3. (Currently Amended) A multimodal recognition system that generates a 
multimodal recognition based on an utterance comprising a plurality of associated modes, the 
system comprising: 

means for receiving said utterance; 

a plurality of mode recognition subsystems, each mode recognition subsystem usable to 
recognize ones of the associated modes, each mode recognition subsystem outputting at least one 
recognition result for each associated mode; and 

a multimodal recognition subsystem that inputs recognition results from each of the 
plurality of mode recognition subsystems and outputs the multimodal recognition for the 
plurality of associated modes based on the plurality of recognition results; 

wherein each of the plurality of mode recognition subsystems and the multimodal 
recognition subsystem includes at least one finite-state machine having at least one tape. 
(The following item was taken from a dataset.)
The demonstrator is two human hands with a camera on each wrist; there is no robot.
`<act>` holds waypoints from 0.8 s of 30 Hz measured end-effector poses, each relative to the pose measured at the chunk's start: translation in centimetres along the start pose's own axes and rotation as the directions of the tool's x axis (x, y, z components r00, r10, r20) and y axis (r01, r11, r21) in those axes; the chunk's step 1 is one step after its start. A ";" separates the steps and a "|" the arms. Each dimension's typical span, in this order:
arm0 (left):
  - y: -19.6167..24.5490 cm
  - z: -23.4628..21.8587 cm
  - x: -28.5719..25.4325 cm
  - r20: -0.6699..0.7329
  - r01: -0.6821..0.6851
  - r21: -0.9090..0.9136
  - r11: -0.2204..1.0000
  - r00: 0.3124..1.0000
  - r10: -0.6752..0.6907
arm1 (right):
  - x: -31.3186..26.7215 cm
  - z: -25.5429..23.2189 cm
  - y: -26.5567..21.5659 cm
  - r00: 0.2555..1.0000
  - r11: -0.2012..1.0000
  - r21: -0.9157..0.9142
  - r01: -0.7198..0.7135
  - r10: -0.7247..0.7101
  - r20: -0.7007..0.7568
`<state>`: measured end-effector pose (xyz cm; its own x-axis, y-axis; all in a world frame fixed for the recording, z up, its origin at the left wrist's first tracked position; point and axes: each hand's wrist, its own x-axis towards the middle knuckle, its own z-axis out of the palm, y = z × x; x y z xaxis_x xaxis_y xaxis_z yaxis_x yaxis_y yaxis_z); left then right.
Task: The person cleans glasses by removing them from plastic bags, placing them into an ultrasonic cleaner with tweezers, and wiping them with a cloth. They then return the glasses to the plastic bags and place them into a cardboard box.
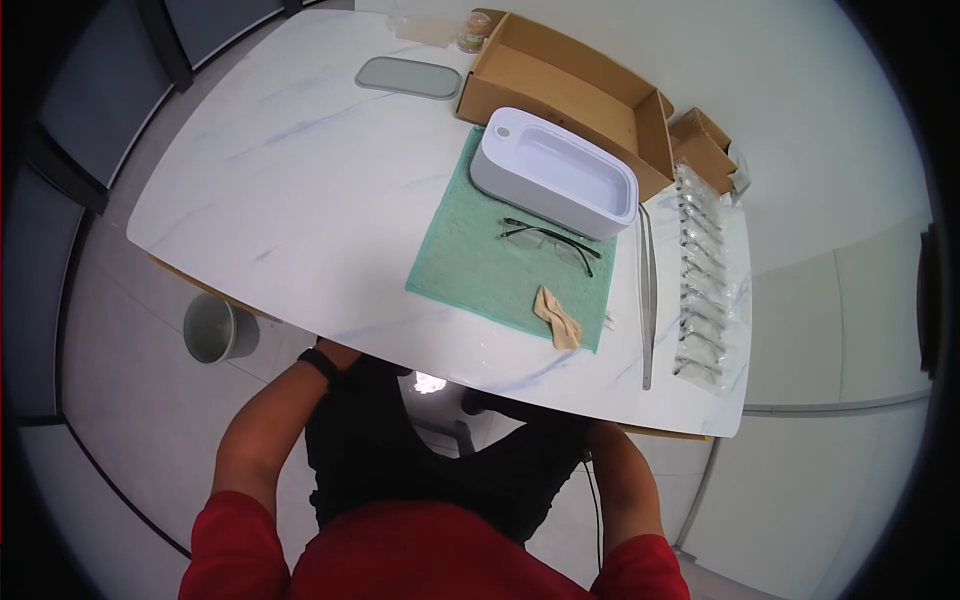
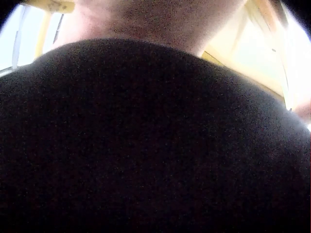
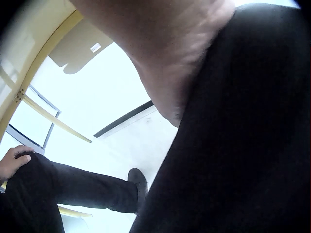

4. (Original) The multimodal recognition system of claim 3, wherein the multimodal 
recognition subsystem comprises a first subsystem that inputs the recognition results from at 
least one of the plurality of mode recognition subsystems and that generates a first finite-state 
transducer that relates the input recognition results from each of the at least one mode 
recognition subsystems to a recognition model of at least one other mode recognition subsystem. 

5. (Original) The multimodal recognition system of claim 4, wherein the multimodal 
recognition subsystem further comprises a second subsystem that inputs the first finite-state 
transducer and the recognition results from the at least one other mode recognition subsystem 
and that generates a second finite-state transducer based on the recognition results from the at 
least one other mode recognition subsystem and the first finite-state transducer. 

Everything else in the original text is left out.